Understanding Decision Tree with Practical Implementation
The input data consists of three independent variables: ‘Temperature’, ‘Humidity’, and ‘Wind Speed’, along with one target variable: ‘Rainfall’. The target variable ‘Rainfall’ is a binary outcome denoting whether it rained on a particular day or not.
After importing the necessary libraries. We separated the input features and stored them in a variable name X and output in y.
A Decision Tree Classifier is instantiated and trained on the data.
The trained decision tree is visualized using plot_tree().
#Importing the libraries
import pandas as pd
from sklearn import tree
from sklearn.tree import DecisionTreeClassifier
import matplotlib.pyplot as pltX = df[['Temperature','Humidity','Wind speed']]
y = df['Rainfall']
features=['Temperature','Humidity','Wind speed']
#Fitting the model
clf = DecisionTreeClassifier()
clf = clf.fit(X, y)
#plotting the tree
tree.plot_tree(dtree, feature_names=features)
plt.show()
The tree generated from this code is below:
The range of values Gini Impurity can have between 0 to 0.5. where 0 indicates a perfectly pure node (all instances belong to the same class), and 0.5 signifies maximum impurity (data points belong to multiple classes or categories.).
From the above figure we can see that in each node Gini impurity score is displayed. The decision tree algorithm selects the root node feature and its range by iteratively evaluating impurity measures for all features like we did in the example of Decision Tree with binary data and it select the split that minimizes impurity, thus creating the most effective split for segregating the data into distinct classes.

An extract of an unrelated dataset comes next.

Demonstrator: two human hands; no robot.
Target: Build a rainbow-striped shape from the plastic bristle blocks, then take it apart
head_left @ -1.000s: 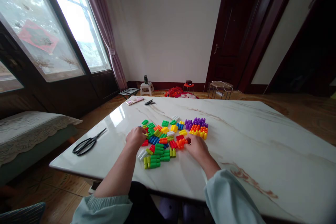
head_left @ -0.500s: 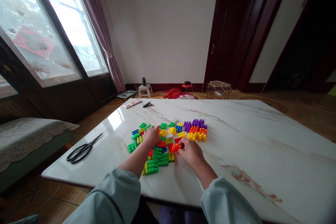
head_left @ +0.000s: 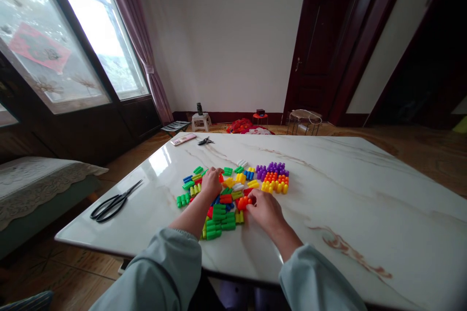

For example, the root node divides the data based on ‘Wind Speed’ feature, all the data points where Wind Speed is ≤ 11 go to the left side of the tree and greater than 11 goes to right side of the tree. The Gini Index is 0.5 for this split, it defines how good this node splits the data into 2.
The Gini impurity is 0 for leaf node which shows that these are ’pure’ node and no further division is needed. As we have already studied that the feature with the smallest Gini Impurity is selected for splitting the node.
Pruning
Pruning is an important technique to prevent overfitting in decision trees. By selectively removing nodes or sub-nodes that are not significant, pruning enhances the model’s performance and generalization ability. It involves two primary approaches:
1) Pre-pruning
2) Post-pruning.
In pre-pruning, the growth of the tree halts prematurely, preventing the addition of nodes with low importance during tree construction. Conversely, post-pruning occurs after the tree has been fully developed to its maximum depth. At this stage, nodes are pruned based on their importance, effectively trimming branches with minimal relevance.
Basically pruning serves as a strategic mechanism to streamline decision trees, ensuring that only the most informative features are retained. By striking a balance between complexity and predictive power, pruning fosters models that are more robust and less susceptible to overfitting, thereby improving their performance in real-world scenarios.
You can read about pruning in details here.
Conclusion:
In this article, we explored the construction of decision trees for classification problems, focusing on finding the optimal split of the data. We introduced the concept of Gini Impurity as a method for determining the best split and explained it with a practical example, which is commonly implemented in libraries like scikit-learn in Python. However, it’s essential to acknowledge the limitations of decision trees, particularly their susceptibility to overfitting, where they may capture noise in the data rather than true patterns. Thus, while decision trees are powerful tools for classification, careful consideration must be given to prevent overfitting and ensure accurate predictions.